**Assignment:** From the line with "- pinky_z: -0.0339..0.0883" to the line with "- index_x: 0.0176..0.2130", retype every line exactly, including those two, and leave out the rest of the data below.

*** Task material ***

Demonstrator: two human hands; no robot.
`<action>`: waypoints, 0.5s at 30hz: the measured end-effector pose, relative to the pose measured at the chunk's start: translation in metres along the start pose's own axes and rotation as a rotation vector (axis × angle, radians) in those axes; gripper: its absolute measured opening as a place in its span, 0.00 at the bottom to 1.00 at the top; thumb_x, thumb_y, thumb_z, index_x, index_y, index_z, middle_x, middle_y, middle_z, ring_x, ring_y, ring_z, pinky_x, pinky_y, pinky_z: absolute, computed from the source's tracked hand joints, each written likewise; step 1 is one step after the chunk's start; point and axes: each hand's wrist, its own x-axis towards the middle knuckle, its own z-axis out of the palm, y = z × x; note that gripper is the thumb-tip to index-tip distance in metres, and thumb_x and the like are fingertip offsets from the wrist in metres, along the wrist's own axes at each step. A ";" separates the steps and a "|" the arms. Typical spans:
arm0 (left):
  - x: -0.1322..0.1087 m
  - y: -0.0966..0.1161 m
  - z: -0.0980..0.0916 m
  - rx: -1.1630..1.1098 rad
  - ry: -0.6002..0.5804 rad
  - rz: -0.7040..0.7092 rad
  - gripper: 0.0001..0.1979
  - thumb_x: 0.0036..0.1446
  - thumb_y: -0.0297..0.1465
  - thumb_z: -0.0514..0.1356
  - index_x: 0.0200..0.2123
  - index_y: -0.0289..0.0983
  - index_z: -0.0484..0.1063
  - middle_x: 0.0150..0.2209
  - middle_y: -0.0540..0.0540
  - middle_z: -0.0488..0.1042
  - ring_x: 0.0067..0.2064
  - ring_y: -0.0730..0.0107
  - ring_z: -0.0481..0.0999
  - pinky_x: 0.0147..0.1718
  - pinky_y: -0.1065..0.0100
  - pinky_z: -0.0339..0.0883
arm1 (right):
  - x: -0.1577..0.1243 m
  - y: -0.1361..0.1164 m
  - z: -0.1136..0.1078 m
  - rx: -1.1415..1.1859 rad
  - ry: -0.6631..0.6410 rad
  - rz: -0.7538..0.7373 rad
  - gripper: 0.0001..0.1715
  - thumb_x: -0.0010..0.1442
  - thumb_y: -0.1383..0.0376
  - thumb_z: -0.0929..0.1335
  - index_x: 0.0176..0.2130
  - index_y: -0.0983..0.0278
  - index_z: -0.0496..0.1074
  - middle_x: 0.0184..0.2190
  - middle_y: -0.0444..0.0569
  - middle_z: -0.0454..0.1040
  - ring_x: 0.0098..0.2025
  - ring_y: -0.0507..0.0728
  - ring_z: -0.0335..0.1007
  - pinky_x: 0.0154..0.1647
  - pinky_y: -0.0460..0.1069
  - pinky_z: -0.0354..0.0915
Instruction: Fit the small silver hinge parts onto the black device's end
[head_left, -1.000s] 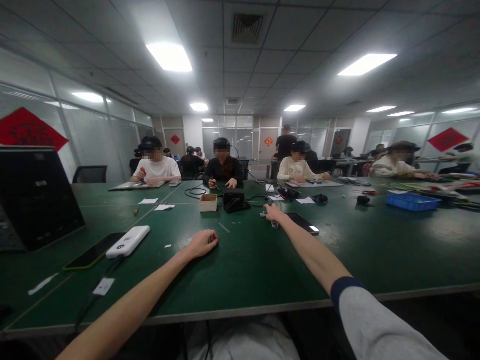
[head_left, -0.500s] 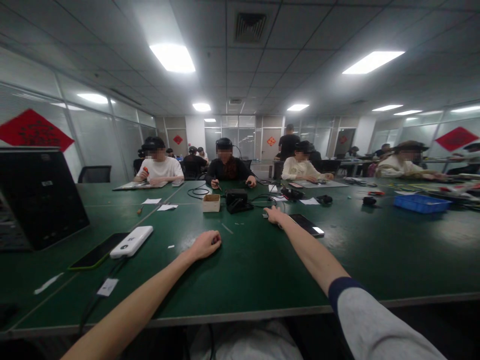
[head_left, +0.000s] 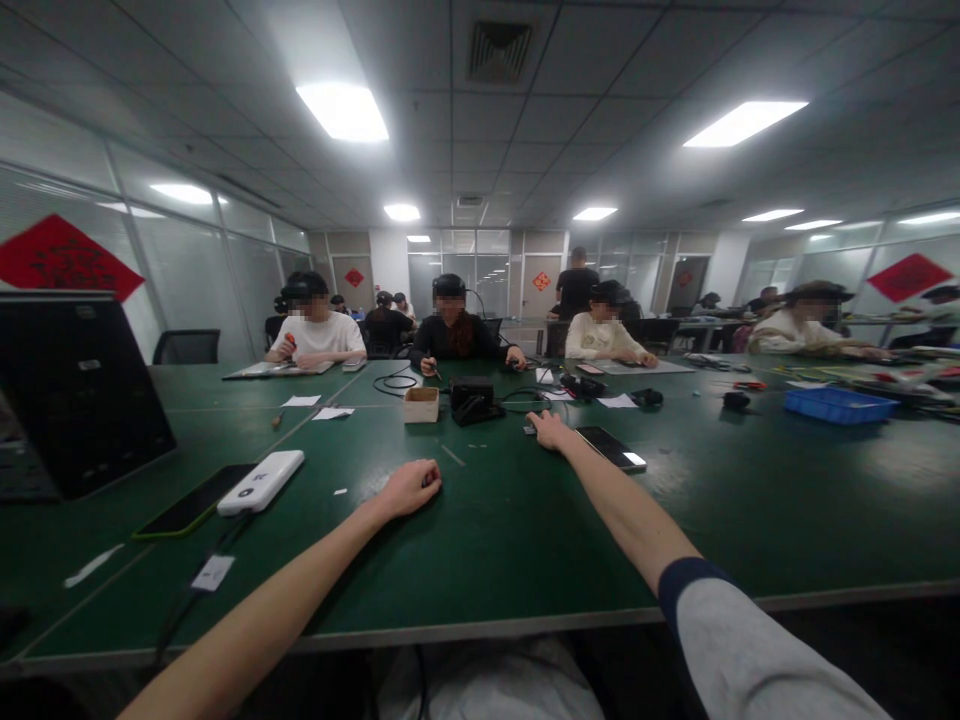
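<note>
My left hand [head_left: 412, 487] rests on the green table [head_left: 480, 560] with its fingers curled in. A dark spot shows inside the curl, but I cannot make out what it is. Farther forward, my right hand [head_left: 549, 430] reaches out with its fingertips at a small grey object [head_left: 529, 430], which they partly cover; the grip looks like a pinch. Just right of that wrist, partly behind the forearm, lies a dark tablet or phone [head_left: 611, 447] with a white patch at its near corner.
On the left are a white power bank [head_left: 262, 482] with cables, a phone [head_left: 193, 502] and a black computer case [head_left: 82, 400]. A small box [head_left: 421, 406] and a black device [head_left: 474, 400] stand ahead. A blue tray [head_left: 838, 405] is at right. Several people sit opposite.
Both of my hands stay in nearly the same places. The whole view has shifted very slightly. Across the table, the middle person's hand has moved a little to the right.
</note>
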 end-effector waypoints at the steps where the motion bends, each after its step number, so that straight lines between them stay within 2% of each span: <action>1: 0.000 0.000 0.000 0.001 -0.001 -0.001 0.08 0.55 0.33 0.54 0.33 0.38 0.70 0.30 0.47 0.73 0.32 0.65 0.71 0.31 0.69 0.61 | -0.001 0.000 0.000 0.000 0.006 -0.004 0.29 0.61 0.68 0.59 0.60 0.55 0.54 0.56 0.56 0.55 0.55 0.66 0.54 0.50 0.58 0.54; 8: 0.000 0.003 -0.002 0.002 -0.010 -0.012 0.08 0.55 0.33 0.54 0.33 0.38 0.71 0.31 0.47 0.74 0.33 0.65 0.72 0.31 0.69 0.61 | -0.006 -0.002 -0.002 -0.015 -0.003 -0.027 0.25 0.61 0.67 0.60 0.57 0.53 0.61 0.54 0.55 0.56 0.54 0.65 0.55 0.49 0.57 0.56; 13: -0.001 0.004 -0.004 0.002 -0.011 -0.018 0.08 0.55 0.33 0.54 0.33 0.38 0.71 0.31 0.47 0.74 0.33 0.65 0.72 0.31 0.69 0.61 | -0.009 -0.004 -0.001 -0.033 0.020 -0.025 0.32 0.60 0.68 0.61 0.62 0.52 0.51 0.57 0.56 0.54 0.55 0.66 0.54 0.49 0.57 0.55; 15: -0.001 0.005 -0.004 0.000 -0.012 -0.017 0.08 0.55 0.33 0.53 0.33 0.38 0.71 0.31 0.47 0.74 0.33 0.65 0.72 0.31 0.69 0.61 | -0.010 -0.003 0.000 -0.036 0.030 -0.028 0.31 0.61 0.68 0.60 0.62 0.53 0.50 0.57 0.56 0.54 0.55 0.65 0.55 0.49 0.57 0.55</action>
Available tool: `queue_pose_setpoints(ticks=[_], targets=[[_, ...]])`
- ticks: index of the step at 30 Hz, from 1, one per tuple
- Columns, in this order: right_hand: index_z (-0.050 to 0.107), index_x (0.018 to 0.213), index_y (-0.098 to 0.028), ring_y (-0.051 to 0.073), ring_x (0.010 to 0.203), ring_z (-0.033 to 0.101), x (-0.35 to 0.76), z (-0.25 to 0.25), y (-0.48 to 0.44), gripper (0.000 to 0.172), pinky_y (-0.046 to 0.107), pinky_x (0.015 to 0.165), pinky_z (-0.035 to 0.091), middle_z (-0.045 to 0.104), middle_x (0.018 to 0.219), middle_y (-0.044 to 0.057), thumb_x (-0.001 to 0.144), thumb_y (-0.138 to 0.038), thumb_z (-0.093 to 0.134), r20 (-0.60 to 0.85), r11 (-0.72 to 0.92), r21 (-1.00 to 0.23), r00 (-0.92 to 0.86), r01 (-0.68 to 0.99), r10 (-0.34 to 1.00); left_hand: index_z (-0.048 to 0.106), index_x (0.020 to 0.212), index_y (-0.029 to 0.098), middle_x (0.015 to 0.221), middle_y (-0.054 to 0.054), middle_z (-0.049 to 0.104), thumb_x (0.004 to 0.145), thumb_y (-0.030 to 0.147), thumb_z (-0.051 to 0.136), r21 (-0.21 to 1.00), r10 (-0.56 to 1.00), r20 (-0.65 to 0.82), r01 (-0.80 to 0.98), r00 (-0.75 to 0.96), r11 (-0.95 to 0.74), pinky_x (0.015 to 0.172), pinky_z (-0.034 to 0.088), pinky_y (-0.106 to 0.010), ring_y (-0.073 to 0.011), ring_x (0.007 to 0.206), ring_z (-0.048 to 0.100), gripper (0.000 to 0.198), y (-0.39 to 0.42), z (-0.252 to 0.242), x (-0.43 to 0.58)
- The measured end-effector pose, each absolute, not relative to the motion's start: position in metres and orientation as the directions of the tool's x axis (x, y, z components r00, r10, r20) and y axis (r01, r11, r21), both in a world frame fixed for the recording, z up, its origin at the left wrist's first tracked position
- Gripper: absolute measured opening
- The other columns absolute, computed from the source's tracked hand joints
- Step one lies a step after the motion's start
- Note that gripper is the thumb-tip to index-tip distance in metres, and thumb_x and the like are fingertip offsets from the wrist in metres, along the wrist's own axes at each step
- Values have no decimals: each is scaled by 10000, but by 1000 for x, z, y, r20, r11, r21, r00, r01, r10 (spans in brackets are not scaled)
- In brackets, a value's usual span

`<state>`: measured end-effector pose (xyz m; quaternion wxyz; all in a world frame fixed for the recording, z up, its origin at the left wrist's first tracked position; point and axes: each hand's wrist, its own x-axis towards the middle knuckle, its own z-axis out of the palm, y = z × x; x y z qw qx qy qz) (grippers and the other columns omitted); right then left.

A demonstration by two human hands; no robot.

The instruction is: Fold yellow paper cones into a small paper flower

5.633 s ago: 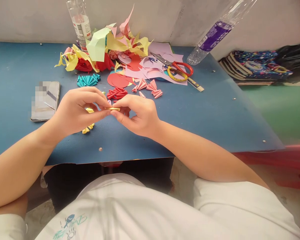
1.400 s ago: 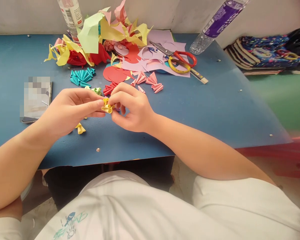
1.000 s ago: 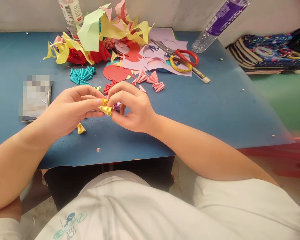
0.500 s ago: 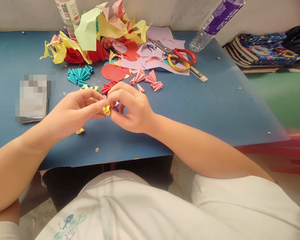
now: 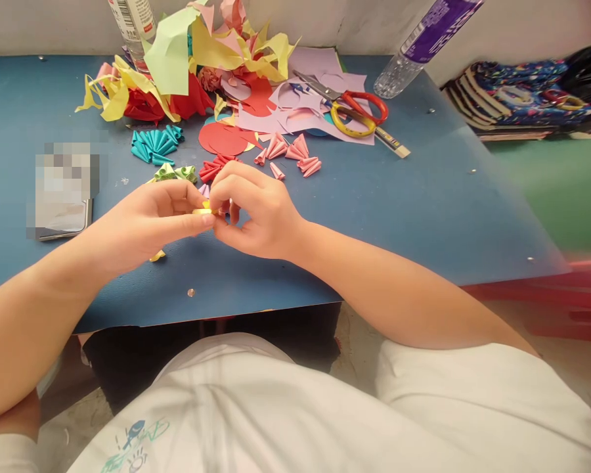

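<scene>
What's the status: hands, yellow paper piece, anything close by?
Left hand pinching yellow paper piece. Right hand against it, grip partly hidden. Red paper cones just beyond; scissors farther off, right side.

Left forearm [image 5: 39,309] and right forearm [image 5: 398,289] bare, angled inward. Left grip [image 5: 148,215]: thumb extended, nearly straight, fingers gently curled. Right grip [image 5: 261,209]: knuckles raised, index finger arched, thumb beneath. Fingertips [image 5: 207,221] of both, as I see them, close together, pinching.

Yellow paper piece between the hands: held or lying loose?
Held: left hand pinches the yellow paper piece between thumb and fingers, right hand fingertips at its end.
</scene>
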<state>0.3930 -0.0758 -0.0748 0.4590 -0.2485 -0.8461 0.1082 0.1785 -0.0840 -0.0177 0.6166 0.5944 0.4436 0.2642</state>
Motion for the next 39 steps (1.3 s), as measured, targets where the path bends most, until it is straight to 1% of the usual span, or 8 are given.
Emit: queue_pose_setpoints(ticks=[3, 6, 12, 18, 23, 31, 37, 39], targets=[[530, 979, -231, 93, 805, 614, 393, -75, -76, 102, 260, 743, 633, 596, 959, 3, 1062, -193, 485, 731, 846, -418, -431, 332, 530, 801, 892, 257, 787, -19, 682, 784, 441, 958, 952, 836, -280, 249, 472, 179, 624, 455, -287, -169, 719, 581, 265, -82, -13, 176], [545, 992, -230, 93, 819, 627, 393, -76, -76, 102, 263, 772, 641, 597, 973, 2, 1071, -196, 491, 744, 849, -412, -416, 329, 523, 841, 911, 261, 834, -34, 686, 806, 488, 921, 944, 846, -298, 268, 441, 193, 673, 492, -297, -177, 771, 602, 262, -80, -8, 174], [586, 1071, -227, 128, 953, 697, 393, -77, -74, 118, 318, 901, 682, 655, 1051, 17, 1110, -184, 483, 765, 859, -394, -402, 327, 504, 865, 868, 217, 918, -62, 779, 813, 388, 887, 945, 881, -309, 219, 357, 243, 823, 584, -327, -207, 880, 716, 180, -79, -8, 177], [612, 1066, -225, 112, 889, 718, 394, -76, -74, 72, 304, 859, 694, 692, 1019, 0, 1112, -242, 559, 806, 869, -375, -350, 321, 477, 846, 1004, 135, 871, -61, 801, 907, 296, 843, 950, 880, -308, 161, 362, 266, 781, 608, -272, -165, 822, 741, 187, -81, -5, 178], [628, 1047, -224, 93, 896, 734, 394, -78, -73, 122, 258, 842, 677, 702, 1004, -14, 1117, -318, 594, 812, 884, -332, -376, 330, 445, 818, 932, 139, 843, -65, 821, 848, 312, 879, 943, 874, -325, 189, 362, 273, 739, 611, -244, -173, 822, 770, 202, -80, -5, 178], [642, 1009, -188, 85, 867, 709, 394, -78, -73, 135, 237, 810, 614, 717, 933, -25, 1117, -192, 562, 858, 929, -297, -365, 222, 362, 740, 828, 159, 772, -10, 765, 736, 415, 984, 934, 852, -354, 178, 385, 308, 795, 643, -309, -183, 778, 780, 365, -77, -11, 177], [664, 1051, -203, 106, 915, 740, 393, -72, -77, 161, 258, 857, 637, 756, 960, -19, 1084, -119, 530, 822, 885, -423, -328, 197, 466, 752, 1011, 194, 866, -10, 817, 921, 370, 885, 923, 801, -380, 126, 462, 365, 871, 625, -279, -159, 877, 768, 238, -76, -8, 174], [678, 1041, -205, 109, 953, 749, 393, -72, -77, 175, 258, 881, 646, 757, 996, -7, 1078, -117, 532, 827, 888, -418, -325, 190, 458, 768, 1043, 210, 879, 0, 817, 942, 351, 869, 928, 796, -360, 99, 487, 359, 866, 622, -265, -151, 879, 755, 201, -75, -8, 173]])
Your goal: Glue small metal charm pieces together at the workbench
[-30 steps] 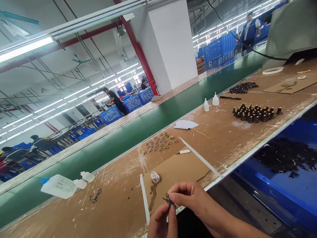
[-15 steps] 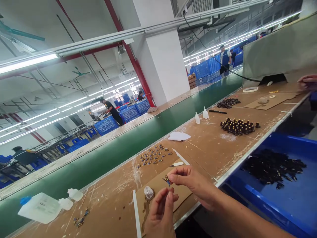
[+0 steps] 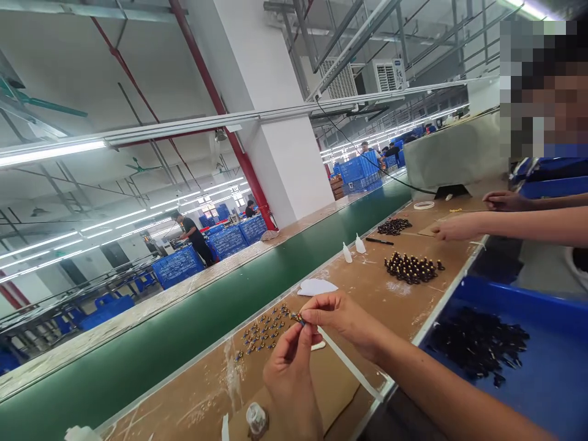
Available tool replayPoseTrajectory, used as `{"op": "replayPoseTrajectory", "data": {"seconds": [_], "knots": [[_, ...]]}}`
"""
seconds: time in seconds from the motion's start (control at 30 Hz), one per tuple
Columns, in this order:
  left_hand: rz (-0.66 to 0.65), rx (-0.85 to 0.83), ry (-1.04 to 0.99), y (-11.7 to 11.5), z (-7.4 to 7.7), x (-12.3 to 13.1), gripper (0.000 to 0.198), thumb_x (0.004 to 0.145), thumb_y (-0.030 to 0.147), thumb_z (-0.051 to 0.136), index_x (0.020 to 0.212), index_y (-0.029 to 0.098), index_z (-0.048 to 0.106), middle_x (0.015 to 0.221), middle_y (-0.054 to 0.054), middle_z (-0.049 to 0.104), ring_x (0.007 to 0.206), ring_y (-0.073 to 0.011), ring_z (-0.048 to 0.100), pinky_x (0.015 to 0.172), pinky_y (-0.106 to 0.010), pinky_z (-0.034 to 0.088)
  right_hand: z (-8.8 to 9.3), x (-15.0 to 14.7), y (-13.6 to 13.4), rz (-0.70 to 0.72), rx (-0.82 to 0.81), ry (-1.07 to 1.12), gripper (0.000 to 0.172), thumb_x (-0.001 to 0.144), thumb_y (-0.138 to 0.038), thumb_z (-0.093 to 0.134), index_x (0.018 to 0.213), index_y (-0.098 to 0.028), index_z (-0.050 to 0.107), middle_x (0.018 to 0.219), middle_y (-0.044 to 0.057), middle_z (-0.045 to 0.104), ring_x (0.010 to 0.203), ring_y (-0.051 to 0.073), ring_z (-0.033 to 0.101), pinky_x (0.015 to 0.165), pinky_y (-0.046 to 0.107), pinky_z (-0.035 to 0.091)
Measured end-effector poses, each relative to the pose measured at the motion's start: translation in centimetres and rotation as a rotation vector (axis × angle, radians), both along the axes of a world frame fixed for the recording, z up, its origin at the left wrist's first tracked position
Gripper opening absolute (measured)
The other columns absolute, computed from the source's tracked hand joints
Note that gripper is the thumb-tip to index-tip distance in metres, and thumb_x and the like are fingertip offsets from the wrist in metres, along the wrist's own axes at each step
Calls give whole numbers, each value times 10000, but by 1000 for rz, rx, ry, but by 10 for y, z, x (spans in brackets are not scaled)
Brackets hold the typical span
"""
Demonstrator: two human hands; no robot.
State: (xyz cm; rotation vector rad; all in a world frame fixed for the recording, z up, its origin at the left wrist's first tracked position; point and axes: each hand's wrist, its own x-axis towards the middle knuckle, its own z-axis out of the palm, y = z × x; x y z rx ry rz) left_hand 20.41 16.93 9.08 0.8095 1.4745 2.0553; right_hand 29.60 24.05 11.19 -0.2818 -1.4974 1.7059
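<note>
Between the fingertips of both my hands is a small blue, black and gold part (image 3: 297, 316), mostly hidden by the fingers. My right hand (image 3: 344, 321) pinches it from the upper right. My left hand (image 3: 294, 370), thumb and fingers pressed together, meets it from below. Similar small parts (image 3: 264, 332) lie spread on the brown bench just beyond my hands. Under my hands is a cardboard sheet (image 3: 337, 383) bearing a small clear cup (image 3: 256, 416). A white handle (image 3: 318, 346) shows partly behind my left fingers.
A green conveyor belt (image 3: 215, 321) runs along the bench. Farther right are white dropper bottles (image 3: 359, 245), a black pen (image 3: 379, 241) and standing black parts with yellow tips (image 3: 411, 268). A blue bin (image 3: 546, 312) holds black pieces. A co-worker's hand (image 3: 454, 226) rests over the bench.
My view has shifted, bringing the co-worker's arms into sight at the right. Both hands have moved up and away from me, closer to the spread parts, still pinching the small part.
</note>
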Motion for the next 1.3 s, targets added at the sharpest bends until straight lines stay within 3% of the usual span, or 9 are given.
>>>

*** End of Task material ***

**Your response:**
  - pinky_z: -0.0339..0.0883
arm1 (right):
  - x: -0.1577..0.1243 m
  - y: -0.1361..0.1164 m
  - z: -0.1136..0.1078 m
  - rx: -1.1415..1.1859 rad
  - ry: -0.6631..0.6410 rad
  - rz: -0.7538..0.7373 rad
  - gripper: 0.0001..0.1715
  - thumb_x: -0.0010..0.1442
  - thumb_y: -0.1383..0.0376
  - thumb_z: -0.0929..0.1335
  - index_x: 0.0176..0.2130

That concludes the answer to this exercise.